## [WORK ORDER]
Each line of the data should be given again exactly.
....
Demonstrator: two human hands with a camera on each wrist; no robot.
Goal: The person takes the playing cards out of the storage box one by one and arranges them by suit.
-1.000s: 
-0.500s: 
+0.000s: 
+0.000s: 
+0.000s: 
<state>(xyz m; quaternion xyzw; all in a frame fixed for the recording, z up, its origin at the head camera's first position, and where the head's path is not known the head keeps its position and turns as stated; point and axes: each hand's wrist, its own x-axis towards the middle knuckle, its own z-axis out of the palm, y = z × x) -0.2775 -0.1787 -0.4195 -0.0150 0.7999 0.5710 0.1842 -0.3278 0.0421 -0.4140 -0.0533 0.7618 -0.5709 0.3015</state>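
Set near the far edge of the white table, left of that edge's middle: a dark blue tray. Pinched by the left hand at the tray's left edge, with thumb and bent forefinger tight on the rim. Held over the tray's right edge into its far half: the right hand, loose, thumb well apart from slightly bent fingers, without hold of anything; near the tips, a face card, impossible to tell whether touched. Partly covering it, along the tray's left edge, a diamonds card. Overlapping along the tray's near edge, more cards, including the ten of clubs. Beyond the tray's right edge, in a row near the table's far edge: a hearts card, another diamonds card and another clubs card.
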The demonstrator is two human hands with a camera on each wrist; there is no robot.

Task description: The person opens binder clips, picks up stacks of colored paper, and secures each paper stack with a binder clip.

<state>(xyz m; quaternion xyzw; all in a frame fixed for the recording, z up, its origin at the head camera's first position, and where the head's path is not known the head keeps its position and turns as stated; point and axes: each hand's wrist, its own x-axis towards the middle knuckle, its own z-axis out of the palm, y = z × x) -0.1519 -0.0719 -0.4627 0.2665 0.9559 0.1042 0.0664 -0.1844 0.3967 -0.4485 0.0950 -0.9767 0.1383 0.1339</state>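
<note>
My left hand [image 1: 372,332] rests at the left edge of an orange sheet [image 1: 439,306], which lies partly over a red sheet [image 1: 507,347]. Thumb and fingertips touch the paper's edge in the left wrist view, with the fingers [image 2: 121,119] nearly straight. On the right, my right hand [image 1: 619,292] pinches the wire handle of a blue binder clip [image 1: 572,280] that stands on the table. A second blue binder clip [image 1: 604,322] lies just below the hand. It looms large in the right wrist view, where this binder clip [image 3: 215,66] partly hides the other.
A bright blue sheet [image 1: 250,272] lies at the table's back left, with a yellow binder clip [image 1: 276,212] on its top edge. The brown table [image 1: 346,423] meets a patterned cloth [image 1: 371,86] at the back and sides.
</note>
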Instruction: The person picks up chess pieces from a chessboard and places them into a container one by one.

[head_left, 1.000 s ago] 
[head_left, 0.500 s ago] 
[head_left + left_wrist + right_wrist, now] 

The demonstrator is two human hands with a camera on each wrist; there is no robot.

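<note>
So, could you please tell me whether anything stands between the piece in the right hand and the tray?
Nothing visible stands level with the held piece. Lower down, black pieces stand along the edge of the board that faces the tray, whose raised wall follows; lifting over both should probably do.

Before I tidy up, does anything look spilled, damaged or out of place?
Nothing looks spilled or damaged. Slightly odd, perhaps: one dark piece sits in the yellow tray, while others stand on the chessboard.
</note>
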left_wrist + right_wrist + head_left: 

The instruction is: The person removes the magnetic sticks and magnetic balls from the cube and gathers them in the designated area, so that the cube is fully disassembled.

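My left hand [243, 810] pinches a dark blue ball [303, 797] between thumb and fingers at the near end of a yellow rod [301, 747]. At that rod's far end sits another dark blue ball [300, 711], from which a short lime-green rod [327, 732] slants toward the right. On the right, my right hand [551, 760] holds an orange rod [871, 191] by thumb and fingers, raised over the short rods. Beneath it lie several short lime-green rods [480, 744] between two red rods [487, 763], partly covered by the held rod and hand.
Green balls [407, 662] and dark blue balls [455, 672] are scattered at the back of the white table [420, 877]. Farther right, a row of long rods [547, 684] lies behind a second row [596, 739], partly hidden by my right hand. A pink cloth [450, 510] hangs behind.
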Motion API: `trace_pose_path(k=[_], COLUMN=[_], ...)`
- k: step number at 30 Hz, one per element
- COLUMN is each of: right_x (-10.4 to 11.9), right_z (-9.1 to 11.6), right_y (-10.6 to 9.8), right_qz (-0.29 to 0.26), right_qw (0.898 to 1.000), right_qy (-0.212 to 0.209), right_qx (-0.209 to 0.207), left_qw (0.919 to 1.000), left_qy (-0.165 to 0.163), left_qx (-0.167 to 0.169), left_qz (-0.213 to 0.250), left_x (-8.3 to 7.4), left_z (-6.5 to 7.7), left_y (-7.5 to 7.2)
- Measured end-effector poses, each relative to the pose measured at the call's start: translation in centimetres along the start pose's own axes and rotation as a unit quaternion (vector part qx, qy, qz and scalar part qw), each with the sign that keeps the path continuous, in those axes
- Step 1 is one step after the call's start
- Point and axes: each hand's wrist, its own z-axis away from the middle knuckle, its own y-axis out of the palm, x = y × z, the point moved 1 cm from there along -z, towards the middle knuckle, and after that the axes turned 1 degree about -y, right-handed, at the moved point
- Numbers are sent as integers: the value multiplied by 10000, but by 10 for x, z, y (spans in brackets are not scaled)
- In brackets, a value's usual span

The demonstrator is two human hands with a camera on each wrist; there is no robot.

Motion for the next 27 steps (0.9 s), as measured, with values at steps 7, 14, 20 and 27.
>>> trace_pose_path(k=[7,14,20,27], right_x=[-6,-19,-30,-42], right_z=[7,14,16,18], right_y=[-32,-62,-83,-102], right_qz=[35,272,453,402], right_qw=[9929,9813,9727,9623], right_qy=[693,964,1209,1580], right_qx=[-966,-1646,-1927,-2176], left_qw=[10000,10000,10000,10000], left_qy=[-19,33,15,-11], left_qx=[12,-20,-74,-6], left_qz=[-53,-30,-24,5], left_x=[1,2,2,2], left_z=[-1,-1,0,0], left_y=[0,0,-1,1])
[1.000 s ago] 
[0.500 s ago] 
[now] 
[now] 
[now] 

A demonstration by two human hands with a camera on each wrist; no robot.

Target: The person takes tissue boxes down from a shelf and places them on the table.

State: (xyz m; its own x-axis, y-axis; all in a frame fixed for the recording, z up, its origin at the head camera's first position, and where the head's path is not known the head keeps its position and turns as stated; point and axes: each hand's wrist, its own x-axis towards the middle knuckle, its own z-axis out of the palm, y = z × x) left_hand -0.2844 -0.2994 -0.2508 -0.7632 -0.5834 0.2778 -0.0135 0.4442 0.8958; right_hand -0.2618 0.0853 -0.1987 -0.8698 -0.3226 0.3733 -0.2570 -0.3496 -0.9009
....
## [EXERCISE RESPONSE]
Demonstrator: two human hands with a camera on each wrist; no robot.
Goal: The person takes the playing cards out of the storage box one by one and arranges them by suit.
-1.000s: 
-0.500s: 
+0.000s: 
+0.000s: 
+0.000s: 
<state>(xyz m; quaternion xyzw; all in a frame fixed for the recording, z up, its origin at the head camera's first position, and where the head's path is not known the head keeps its position and turns as stated; point and axes: each hand's wrist, its own x-axis towards the middle knuckle, its own z-axis out of the palm, y = z × x) -0.2775 -0.1787 -0.4195 -0.0150 0.7999 0.5710 0.1842 -0.3278 0.0421 -0.4140 -0.0533 0.7618 -0.5709 0.3015</state>
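Set near the far edge of the white table, left of that edge's middle: a dark blue tray. Pinched by the left hand at the tray's left edge, with thumb and bent forefinger tight on the rim. Held over the tray's right edge into its far half: the right hand, loose, thumb well apart from slightly bent fingers, without hold of anything; near the tips, a face card, impossible to tell whether touched. Partly covering it, along the tray's left edge, a diamonds card. Overlapping along the tray's near edge, more cards, including the ten of clubs. Beyond the tray's right edge, in a row near the table's far edge: a hearts card, another diamonds card and another clubs card.
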The demonstrator is two human hands with a camera on each wrist; there is no robot.

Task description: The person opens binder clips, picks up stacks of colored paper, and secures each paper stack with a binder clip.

<state>(xyz m; quaternion xyzw; all in a frame fixed for the recording, z up, its origin at the head camera's first position, and where the head's path is not known the head keeps its position and turns as stated; point and axes: each hand's wrist, its own x-axis towards the middle knuckle, its own z-axis out of the palm, y = z × x) -0.1519 -0.0719 -0.4627 0.2665 0.9559 0.1042 0.0664 -0.1844 0.3967 -0.4485 0.0950 -0.9767 0.1383 0.1339</state>
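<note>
My left hand [image 1: 372,332] rests at the left edge of an orange sheet [image 1: 439,306], which lies partly over a red sheet [image 1: 507,347]. Thumb and fingertips touch the paper's edge in the left wrist view, with the fingers [image 2: 121,119] nearly straight. On the right, my right hand [image 1: 619,292] pinches the wire handle of a blue binder clip [image 1: 572,280] that stands on the table. A second blue binder clip [image 1: 604,322] lies just below the hand. It looms large in the right wrist view, where this binder clip [image 3: 215,66] partly hides the other.
A bright blue sheet [image 1: 250,272] lies at the table's back left, with a yellow binder clip [image 1: 276,212] on its top edge. The brown table [image 1: 346,423] meets a patterned cloth [image 1: 371,86] at the back and sides.
</note>
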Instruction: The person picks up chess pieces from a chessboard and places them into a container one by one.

[head_left, 1.000 s ago] 
[head_left, 0.500 s ago] 
[head_left + left_wrist + right_wrist, now] 

The demonstrator is two human hands with a camera on each wrist; there is no robot.

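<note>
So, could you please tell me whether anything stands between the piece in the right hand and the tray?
Nothing visible stands level with the held piece. Lower down, black pieces stand along the edge of the board that faces the tray, whose raised wall follows; lifting over both should probably do.

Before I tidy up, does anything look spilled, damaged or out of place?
Nothing looks spilled or damaged. Slightly odd, perhaps: one dark piece sits in the yellow tray, while others stand on the chessboard.
</note>
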left_wrist + right_wrist + head_left: 

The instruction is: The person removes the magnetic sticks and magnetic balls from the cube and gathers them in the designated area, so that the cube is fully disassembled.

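My left hand [243, 810] pinches a dark blue ball [303, 797] between thumb and fingers at the near end of a yellow rod [301, 747]. At that rod's far end sits another dark blue ball [300, 711], from which a short lime-green rod [327, 732] slants toward the right. On the right, my right hand [551, 760] holds an orange rod [871, 191] by thumb and fingers, raised over the short rods. Beneath it lie several short lime-green rods [480, 744] between two red rods [487, 763], partly covered by the held rod and hand.
Green balls [407, 662] and dark blue balls [455, 672] are scattered at the back of the white table [420, 877]. Farther right, a row of long rods [547, 684] lies behind a second row [596, 739], partly hidden by my right hand. A pink cloth [450, 510] hangs behind.
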Motion API: `trace_pose_path(k=[_], COLUMN=[_], ...)`
- k: step number at 30 Hz, one per element
- COLUMN is each of: right_x (-10.4 to 11.9), right_z (-9.1 to 11.6), right_y (-10.6 to 9.8), right_qz (-0.29 to 0.26), right_qw (0.898 to 1.000), right_qy (-0.212 to 0.209), right_qx (-0.209 to 0.207), left_qw (0.919 to 1.000), left_qy (-0.165 to 0.163), left_qx (-0.167 to 0.169), left_qz (-0.213 to 0.250), left_x (-8.3 to 7.4), left_z (-6.5 to 7.7), left_y (-7.5 to 7.2)
- Measured end-effector poses, each relative to the pose measured at the call's start: translation in centimetres along the start pose's own axes and rotation as a unit quaternion (vector part qx, qy, qz and scalar part qw), each with the sign that keeps the path continuous, in those axes
- Step 1 is one step after the call's start
- Point and axes: each hand's wrist, its own z-axis away from the middle knuckle, its own y-axis out of the palm, x = y × z, the point moved 1 cm from there along -z, towards the middle knuckle, and after that the axes turned 1 degree about -y, right-handed, at the moved point
- Numbers are sent as integers: the value multiplied by 10000, but by 10 for x, z, y (spans in brackets are not scaled)
- In brackets, a value's usual span

The demonstrator is two human hands with a camera on each wrist; there is no robot.

Motion for the next 27 steps (0.9 s), as measured, with values at steps 7, 14, 20 and 27.
>>> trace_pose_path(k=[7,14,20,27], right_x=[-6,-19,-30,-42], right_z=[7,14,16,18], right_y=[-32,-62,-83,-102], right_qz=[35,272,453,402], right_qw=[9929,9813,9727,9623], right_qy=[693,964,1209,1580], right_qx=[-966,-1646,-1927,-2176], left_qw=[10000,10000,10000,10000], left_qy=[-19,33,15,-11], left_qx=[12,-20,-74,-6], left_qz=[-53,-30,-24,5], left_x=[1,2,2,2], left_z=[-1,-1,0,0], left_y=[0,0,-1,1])
[1.000 s ago] 
[0.500 s ago] 
[now] 
[now] 
[now] 

A demonstration by two human hands with a camera on each wrist; no robot.

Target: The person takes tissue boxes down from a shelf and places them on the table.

State: (xyz m; its own x-axis, y-axis; all in a frame fixed for the recording, z up, its origin at the head camera's first position, and where the head's path is not known the head keeps its position and turns as stated; point and axes: each hand's wrist, its own x-axis towards the middle knuckle, its own z-axis out of the palm, y = z × x) left_hand -0.2844 -0.2994 -0.2508 -0.7632 -0.5834 0.2778 -0.0135 0.4442 0.8958; right_hand -0.2618 0.0853 -0.1987 -0.8698 -0.3226 0.3733 -0.2570 -0.3496 -0.9009

The output is now finished.